◆ What is being asked ◆
Could you write out the listing below again, exactly?
────────
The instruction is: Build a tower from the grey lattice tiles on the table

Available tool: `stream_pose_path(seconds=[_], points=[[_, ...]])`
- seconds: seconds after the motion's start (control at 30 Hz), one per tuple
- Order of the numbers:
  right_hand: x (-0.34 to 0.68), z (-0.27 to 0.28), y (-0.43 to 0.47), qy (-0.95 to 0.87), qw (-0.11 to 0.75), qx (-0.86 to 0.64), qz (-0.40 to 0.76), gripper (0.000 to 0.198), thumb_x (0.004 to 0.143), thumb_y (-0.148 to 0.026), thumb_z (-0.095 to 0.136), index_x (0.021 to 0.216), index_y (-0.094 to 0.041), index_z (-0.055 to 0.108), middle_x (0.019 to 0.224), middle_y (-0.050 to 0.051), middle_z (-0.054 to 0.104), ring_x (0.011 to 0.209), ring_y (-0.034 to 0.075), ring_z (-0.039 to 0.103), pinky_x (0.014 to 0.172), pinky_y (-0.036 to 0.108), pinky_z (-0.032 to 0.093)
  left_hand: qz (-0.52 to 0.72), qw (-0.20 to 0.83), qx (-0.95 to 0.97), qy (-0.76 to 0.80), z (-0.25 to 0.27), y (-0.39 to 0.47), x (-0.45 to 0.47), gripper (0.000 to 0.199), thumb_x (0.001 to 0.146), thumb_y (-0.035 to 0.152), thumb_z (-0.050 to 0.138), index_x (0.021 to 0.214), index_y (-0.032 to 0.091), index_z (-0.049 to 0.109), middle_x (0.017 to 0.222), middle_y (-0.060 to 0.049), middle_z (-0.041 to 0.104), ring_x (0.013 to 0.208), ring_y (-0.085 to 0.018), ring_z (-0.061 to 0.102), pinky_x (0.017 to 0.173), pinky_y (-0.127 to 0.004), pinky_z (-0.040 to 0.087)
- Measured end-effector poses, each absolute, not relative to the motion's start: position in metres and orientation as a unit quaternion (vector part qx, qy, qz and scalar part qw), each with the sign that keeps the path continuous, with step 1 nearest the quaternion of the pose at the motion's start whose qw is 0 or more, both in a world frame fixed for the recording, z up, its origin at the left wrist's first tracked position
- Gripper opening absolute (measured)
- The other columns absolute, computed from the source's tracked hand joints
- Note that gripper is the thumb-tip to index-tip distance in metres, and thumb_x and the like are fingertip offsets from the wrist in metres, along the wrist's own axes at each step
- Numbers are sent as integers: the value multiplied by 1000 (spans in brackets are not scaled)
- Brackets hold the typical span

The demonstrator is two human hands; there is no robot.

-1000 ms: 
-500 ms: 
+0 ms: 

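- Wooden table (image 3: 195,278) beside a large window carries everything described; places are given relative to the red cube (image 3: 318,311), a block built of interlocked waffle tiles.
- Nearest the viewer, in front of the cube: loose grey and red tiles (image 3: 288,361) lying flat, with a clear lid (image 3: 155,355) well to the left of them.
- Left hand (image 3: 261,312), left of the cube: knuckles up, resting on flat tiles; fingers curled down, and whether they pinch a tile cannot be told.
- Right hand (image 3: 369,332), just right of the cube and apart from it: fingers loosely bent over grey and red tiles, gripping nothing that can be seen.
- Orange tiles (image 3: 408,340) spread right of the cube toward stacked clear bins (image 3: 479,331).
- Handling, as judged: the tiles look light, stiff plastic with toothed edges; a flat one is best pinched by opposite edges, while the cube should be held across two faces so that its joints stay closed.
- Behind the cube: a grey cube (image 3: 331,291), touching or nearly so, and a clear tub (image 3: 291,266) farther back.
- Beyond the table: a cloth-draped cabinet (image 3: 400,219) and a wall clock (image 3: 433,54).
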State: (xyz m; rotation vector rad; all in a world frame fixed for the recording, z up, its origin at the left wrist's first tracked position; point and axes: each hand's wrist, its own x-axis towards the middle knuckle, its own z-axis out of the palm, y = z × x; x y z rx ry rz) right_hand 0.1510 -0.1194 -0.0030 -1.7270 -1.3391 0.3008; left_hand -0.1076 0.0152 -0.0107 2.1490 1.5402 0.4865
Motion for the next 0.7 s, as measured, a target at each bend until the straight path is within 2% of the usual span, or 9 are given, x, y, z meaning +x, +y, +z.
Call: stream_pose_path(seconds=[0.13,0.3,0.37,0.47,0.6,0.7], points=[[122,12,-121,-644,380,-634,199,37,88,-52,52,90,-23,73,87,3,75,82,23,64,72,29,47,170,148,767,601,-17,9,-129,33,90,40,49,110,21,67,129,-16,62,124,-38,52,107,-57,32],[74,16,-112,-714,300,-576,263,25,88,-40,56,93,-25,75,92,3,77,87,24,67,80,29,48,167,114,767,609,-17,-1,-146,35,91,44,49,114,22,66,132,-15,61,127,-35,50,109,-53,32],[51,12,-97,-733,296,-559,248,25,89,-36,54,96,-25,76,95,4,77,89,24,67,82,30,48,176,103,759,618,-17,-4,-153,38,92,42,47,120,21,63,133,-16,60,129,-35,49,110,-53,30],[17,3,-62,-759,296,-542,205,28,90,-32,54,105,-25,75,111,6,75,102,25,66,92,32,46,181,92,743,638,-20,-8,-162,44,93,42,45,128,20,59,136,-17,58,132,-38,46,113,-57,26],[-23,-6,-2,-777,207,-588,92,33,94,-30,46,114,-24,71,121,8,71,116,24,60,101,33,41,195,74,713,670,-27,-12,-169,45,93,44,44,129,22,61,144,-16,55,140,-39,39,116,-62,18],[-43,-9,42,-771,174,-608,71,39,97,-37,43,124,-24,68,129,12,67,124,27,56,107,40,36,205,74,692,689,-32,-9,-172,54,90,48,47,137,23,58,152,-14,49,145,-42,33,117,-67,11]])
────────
◆ Written answer ◆
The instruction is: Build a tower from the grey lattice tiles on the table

Available tool: `stream_pose_path(seconds=[_], points=[[_, ...]])`
- seconds: seconds after the motion's start (control at 30 Hz), one per tuple
- Order of the numbers:
  right_hand: x (-0.34 to 0.68), z (-0.27 to 0.28), y (-0.43 to 0.47), qy (-0.95 to 0.87), qw (-0.11 to 0.75), qx (-0.86 to 0.64), qz (-0.40 to 0.76), gripper (0.000 to 0.198), thumb_x (0.004 to 0.143), thumb_y (-0.148 to 0.026), thumb_z (-0.095 to 0.136), index_x (0.021 to 0.216), index_y (-0.094 to 0.041), index_z (-0.055 to 0.108), middle_x (0.019 to 0.224), middle_y (-0.050 to 0.051), middle_z (-0.054 to 0.104), ring_x (0.011 to 0.209), ring_y (-0.034 to 0.075), ring_z (-0.039 to 0.103), pinky_x (0.014 to 0.172), pinky_y (-0.036 to 0.108), pinky_z (-0.032 to 0.093)
  left_hand: qz (-0.52 to 0.72), qw (-0.20 to 0.83), qx (-0.95 to 0.97), qy (-0.76 to 0.80), z (-0.25 to 0.27), y (-0.39 to 0.47), x (-0.45 to 0.47), gripper (0.000 to 0.199), thumb_x (0.001 to 0.146), thumb_y (-0.035 to 0.152), thumb_z (-0.050 to 0.138), index_x (0.021 to 0.214), index_y (-0.032 to 0.091), index_z (-0.049 to 0.109), middle_x (0.017 to 0.222), middle_y (-0.060 to 0.049), middle_z (-0.041 to 0.104), ring_x (0.013 to 0.208), ring_y (-0.085 to 0.018), ring_z (-0.061 to 0.102), pinky_x (0.017 to 0.173), pinky_y (-0.127 to 0.004), pinky_z (-0.040 to 0.087)
- Measured end-effector poses, each absolute, not relative to the motion's start: position in metres and orientation as a unit quaternion (vector part qx, qy, qz and scalar part qw), each with the sign that keeps the path continuous, with step 1 nearest the quaternion of the pose at the motion's start whose qw is 0 or more, both in a world frame fixed for the recording, z up, its origin at the left wrist's first tracked position
- Gripper opening absolute (measured)
- The other columns absolute, computed from the source's tracked hand joints
- Note that gripper is the thumb-tip to index-tip distance in metres, and thumb_x and the like are fingertip offsets from the wrist in metres, along the wrist's own axes at each step
- Numbers are sent as integers: the value multiplied by 1000 (spans in brackets are not scaled)
- Brackets hold the typical span

The demonstrator is two human hands; there is no robot.

-1000 ms: 
-500 ms: 
+0 ms: 

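- Wooden table (image 3: 195,278) beside a large window carries everything described; places are given relative to the red cube (image 3: 318,311), a block built of interlocked waffle tiles.
- Nearest the viewer, in front of the cube: loose grey and red tiles (image 3: 288,361) lying flat, with a clear lid (image 3: 155,355) well to the left of them.
- Left hand (image 3: 261,312), left of the cube: knuckles up, resting on flat tiles; fingers curled down, and whether they pinch a tile cannot be told.
- Right hand (image 3: 369,332), just right of the cube and apart from it: fingers loosely bent over grey and red tiles, gripping nothing that can be seen.
- Orange tiles (image 3: 408,340) spread right of the cube toward stacked clear bins (image 3: 479,331).
- Handling, as judged: the tiles look light, stiff plastic with toothed edges; a flat one is best pinched by opposite edges, while the cube should be held across two faces so that its joints stay closed.
- Behind the cube: a grey cube (image 3: 331,291), touching or nearly so, and a clear tub (image 3: 291,266) farther back.
- Beyond the table: a cloth-draped cabinet (image 3: 400,219) and a wall clock (image 3: 433,54).
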State: (xyz m; rotation vector rad; all in a world frame fixed for the recording, z up, its origin at the left wrist's first tracked position; point and axes: each hand's wrist, its own x-axis towards the middle knuckle, its own z-axis out of the palm, y = z × x; x y z rx ry rz) right_hand 0.1510 -0.1194 -0.0030 -1.7270 -1.3391 0.3008; left_hand -0.1076 0.0152 -0.0107 2.1490 1.5402 0.4865
Motion for the next 0.7 s, as measured, a target at each bend until the straight path is within 2% of the usual span, or 9 are given, x, y, z meaning +x, +y, +z.
Call: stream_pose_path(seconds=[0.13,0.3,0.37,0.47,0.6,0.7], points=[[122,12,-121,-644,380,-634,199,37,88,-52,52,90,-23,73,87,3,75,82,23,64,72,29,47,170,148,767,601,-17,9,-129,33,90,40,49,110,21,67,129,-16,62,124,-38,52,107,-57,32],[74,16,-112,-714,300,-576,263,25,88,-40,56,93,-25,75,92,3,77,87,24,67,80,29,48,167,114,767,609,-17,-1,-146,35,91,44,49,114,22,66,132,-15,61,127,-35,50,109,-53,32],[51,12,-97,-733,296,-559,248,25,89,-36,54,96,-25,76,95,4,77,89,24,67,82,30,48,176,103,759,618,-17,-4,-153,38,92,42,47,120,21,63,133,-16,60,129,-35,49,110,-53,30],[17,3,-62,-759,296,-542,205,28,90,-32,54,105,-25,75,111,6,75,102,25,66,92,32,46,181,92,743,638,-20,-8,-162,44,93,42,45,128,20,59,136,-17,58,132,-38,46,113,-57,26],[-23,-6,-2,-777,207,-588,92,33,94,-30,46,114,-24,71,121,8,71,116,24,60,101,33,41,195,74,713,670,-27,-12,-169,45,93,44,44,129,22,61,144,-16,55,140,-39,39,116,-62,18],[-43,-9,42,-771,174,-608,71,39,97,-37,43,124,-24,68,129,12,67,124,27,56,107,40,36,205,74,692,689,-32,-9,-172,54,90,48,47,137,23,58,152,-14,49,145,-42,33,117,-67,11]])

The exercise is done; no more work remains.